Table Compare
The table comparison task (tablecompare
) performs the comparison of data stored in two tables of similar structure.
By default the comparison runs on all columns for all rows, but can be limited to:
By default, tables are ordered using their primary key, if available. The ordering can be changed using the Order element.
The table compare task is defined by the XML element tablecompare
whose attributes configure the execution parameters.

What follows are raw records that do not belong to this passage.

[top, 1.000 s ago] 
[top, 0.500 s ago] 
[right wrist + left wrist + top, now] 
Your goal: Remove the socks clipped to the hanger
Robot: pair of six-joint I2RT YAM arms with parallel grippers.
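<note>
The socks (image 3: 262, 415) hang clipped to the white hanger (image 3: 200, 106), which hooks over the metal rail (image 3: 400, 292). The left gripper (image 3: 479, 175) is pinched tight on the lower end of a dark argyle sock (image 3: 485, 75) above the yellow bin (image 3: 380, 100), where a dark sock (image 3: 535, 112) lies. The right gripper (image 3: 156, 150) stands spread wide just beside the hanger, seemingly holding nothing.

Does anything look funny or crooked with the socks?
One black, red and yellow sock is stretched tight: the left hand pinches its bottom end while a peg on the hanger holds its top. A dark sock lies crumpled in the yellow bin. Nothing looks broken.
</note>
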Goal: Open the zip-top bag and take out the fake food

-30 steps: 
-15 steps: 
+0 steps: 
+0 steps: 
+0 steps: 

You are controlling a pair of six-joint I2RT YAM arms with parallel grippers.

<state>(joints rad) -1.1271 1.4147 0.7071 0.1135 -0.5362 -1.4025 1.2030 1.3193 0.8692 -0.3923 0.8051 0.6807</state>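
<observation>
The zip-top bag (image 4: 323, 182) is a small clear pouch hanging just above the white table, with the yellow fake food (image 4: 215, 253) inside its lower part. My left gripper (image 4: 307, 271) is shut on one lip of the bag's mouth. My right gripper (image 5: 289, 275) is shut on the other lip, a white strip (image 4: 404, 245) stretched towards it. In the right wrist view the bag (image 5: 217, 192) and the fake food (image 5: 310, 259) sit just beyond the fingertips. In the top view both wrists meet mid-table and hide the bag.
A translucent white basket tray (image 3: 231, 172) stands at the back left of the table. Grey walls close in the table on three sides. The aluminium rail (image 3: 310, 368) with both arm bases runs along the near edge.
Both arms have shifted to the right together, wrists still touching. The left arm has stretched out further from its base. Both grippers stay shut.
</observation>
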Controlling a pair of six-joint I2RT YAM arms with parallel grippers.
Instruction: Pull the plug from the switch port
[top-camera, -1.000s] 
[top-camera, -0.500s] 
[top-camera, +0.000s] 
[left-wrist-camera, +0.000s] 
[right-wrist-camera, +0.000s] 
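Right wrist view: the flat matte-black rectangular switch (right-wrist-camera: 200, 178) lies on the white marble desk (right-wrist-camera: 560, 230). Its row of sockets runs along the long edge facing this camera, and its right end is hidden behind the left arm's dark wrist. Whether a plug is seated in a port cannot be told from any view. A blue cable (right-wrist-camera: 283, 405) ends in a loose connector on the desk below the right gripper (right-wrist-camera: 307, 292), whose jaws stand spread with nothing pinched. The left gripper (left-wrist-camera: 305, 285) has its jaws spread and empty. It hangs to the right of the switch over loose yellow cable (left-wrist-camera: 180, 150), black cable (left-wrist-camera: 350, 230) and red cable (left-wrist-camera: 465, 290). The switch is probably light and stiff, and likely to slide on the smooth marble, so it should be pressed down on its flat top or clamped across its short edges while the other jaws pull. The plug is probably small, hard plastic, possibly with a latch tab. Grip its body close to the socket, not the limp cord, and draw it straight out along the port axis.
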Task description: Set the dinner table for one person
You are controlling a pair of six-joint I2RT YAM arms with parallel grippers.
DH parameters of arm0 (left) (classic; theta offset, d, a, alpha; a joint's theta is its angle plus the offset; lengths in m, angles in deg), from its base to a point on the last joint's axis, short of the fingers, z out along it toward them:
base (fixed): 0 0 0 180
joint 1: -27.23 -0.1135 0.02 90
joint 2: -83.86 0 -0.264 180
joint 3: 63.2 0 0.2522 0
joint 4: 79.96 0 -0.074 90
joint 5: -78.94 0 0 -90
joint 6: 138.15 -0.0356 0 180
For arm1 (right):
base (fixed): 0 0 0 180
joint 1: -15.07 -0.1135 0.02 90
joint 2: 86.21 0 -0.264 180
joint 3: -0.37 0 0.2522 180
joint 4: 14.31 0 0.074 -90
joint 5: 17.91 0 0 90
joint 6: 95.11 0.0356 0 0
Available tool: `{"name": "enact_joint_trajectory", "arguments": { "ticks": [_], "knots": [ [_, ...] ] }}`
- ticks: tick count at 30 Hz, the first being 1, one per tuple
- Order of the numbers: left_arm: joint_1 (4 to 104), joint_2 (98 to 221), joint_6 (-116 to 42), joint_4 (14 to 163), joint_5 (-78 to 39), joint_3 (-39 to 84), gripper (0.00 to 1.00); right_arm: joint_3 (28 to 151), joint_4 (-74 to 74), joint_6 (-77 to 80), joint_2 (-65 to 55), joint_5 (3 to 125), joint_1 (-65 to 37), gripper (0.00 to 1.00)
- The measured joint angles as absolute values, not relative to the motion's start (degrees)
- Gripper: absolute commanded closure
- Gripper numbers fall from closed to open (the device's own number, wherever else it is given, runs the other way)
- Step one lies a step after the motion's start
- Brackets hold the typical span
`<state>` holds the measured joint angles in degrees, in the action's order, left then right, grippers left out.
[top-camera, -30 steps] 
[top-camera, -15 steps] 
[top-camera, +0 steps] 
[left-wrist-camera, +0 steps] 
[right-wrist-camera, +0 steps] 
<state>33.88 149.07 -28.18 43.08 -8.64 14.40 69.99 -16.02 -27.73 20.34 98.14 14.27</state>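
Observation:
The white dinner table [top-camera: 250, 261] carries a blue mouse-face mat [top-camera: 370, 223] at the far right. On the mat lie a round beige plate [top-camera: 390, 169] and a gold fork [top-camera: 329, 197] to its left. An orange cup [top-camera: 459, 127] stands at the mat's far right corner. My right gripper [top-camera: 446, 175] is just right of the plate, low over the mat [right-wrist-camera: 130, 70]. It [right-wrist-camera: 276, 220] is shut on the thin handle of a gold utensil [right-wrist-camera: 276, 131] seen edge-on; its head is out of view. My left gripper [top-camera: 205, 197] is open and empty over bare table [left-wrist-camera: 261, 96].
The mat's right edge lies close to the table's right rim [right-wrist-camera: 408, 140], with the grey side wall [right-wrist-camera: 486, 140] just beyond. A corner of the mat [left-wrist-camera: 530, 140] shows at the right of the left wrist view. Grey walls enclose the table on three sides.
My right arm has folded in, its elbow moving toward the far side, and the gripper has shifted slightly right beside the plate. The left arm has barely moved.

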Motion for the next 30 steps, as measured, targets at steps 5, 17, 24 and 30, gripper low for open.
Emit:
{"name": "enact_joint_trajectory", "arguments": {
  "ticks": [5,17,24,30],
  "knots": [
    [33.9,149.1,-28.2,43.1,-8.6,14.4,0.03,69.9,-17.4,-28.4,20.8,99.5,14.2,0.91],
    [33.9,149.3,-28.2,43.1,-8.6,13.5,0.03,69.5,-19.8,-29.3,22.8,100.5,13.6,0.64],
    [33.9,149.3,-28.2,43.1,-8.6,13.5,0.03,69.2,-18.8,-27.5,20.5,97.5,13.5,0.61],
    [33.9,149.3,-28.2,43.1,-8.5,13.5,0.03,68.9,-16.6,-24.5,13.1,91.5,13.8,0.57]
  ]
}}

The following attributes configure the task:
Attribute | Type | Purpose | Default |
---|---|---|---|
mode | string | Comparison mode. Refer to comparison mode for detailed description. | key |
left | string | Name of the data source on the left side of the comparison | |
right | string | Name of the data source on the right side of the comparison | |
ignoretrailingnulls | bool | Ignores trailing NULL when comparing CHAR and VARCHAR columns |
Defined in Data comparison |
ignoretrailingspaces | bool | Ignores trailing blanks when comparing CHAR and VARCHAR columns |
Defined in Data comparison |
ignoreinbinaries | bool | Ignores trailing blanks and NULLs on FOR BIT DATA , BINARY and VARBINARY columns defined for CHAR and VARCHAR |
Defined in Data comparison |
diffslimit | integer | Differences limit. When greater than zero, the comparison stops when the specified number of differences is detected. | Zero |
warnmissingdbcs | bool | Warns when DBCS bytes not found in the codepage. | true |
warnmmalformeddbcs | bool | Warns when malformed DBCS sequences. | true |
count | bool | If set to false rows are not counted before copy |
true |
charasbinary | bool | If set to true CHAR/VARCHAR columns are treated as BINARY. See char as binary |
false |
first | integer | Compares only the first N rows | |
db2timestampfix | bool | When set to true, DB2 TIMESTAMP get cast as CHAR and date/time errors admitted by DB2 are automatically normalized | false |
compareebcdicbycollate | bool | If true , EBCDIC CHAR fields are compared using EBCDIC collating sequence. If false, comparison is dony by ASCII value |
false |
The following elements configure the table comparison:
Element | Purpose |
---|---|
left | Fully qualified name of the table on the left side |
right | Fully qualified name of the table on the right side |
columns | Defines explicitly the columns to be compared. If omitted all columns are compared |
where | Defines the row selection criteria. If omitted, all rows are compared |
exclude | Defines the regular expression based column exclusion criteria, if omitted no column is excluded |
order | Defines the ordering of the tables being compared |
cast | Defines optional column manipulation and casting |
replace | Overrides and defines the datacomparison string replacement definition set in general configuration |
compare | Defines a custom comparison (layout or plugin) for specific columns |
layouts | Defines the layouts to be used in the layout based comparison |
Comparison Mode
The comparison can be executed in the following modes:
key
: tables are compared by primary key, as follows:- When columns in primary key match
- If remaining columns match, rows are considered equal and next row is fetched from both side
- If remaining columns don’t match, rows are considered different and next row is fetched from both sides
- When columns in primary key don’t match
- If primary key on left is greater than primary key on right, row on left is marked as missing on right and next row on right is fetch
- If primary key on left is less than primary key on right, row on right is marked as missing on left and next row on left is fetch
- When columns in primary key match
sequential
: tables are compared as follows:- When all columns match, rows are considered equal and next row is fetched from both side
- When all columns don’t match
- If row on left is greater than row on right, row on left is marked as missing on right and next row on right is fetch
- If row on left is less than row on right, row on right is marked as missing on left and next row on left is fetch
parallel
: tables are compared side by side as follows:- All columns are compared and, independently from the comparison, results both rows from both sides are fetched after the comparison
Left and Right
The left
and right
elements are used to provide the fully qualified of the objects being compared.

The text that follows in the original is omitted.